Home Artists Posts Import Register

Content

The weather is getting cooler, I want to stuff myself with bottomless bags of BBQ chips while wrapped in a blanket with my electric heating pad trapped against me, and the (somewhat misleading) title of this post felt appropriate given that every time I walk to the Jean Coutu I have to physically restrain myself from buying those giant bags of foil-wrapped pseudo-chocolates that look like little grinning jack-o'-lanterns.

I wanted to share some shreds of solid substance from the flurry of ephemeral work that's been going on over the past 6 weeks!

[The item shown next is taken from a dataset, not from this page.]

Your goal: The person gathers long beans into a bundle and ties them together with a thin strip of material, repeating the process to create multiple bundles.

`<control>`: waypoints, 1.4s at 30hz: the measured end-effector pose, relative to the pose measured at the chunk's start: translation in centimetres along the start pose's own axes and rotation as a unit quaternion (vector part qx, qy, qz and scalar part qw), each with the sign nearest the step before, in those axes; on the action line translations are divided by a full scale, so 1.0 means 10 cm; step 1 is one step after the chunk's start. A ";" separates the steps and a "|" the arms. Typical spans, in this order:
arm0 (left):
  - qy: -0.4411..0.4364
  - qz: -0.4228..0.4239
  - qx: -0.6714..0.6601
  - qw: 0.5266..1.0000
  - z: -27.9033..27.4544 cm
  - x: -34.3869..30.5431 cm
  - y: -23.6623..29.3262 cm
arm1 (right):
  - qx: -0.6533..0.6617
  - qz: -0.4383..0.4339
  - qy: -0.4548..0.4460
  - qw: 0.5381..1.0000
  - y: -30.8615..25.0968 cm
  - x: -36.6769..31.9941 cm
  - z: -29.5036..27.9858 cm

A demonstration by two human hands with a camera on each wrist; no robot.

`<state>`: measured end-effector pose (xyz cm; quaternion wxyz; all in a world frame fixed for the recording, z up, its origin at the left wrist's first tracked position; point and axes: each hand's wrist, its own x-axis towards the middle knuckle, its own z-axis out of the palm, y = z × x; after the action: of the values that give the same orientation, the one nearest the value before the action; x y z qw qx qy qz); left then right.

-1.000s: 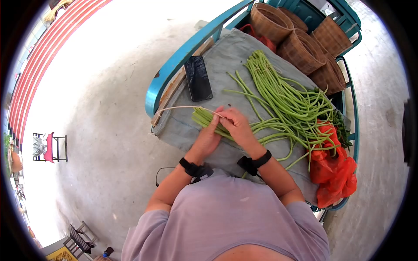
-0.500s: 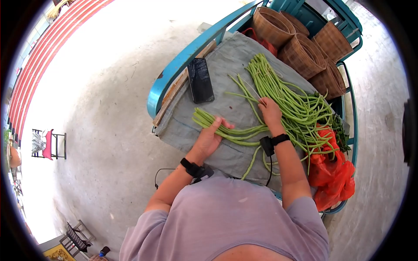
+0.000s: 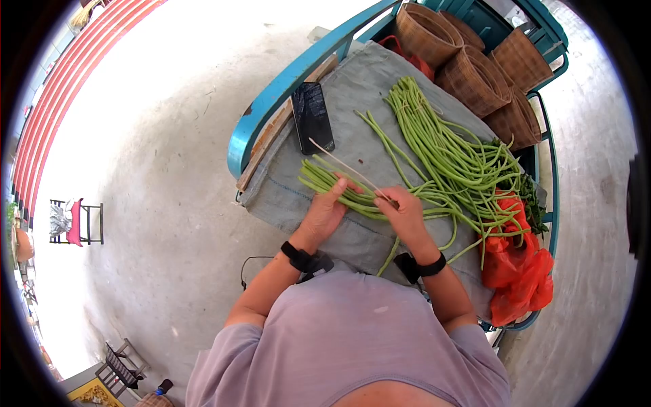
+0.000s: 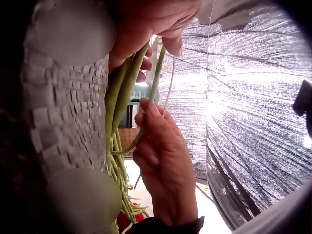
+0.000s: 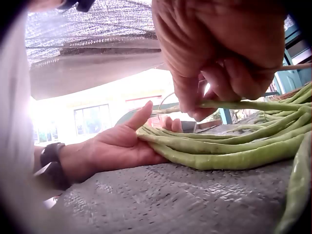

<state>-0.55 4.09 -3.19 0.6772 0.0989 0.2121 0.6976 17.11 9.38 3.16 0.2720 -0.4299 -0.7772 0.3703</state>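
Bundle of long beans [image 3: 320,180] lying near the left edge of the cloth-covered table [image 3: 359,88]. The left hand [image 3: 324,214] curls its fingers round the bundle. The right hand [image 3: 407,214], just beside it, pinches a thin pale strip [image 3: 342,163] slanting over the beans. A loose bean pile [image 3: 447,149] crowds the right side. A phone [image 3: 313,119] lies by the blue rail [image 3: 285,81], with bare cloth between phone and pile.

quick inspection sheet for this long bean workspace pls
Surface: grey woven cloth over a teal cart.
Job's things: bean bundle under both hands; pale strip slants across it.
Clutter: loose long beans, phone, baskets, orange bag.
Hands: left hand grips the bean bundle; right hand pinches the pale strip.
Cables: black cable by the left wrist strap.
Surroundings: concrete floor.
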 end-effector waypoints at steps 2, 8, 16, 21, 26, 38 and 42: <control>0.020 0.002 -0.002 1.000 0.01 0.00 0.00 | 0.003 0.009 -0.002 1.000 -0.03 -0.05 -0.03; -0.006 0.001 -0.010 1.000 -0.05 0.03 -0.03 | 0.009 0.038 -0.027 0.999 0.06 -0.15 -0.05; -0.015 -0.006 -0.019 1.000 0.04 0.01 0.03 | 0.001 -0.013 -0.076 0.997 0.07 -0.01 -0.15; -0.016 0.004 -0.032 0.999 0.03 0.03 0.01 | -0.027 -0.025 -0.081 0.996 0.00 -0.03 -0.05; -0.010 0.003 -0.027 1.000 0.00 0.02 0.01 | -0.054 -0.062 -0.059 0.995 -0.04 -0.06 0.08; -0.033 0.016 0.011 0.999 -0.04 0.05 -0.03 | 0.029 0.018 0.089 0.995 0.17 0.31 -0.04; -0.032 0.004 0.001 0.999 -0.02 0.04 -0.02 | -0.124 0.087 0.069 0.986 0.59 0.70 -0.23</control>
<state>-0.47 4.48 -3.55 0.6810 0.1226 0.1907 0.6963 18.18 18.40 0.43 0.2362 -0.5508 -0.7562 0.2626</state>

I've really enjoyed writing and sharing the more blog-style posts lately, but I also want to update you on what's happening with Barbette! Because after struggling through what feels like an endless grey fog, some murky shapes are starting to loom through the gloom.

I have much, MUCH to share about what's happening with LE NUMÉRO BARBETTE and have been writing my little fingers off trying to pour all the words out of my brain and onto the keyboard.

The next FOUR posts are all instalments of a series I'm calling "BARBETTE'S SKELETON" – because spooky season is coming and any references to that make me happy, but also because this is the world William and I keep coming back to when we talk about what we've been able to create so far: we've completed the "skeleton" of the act!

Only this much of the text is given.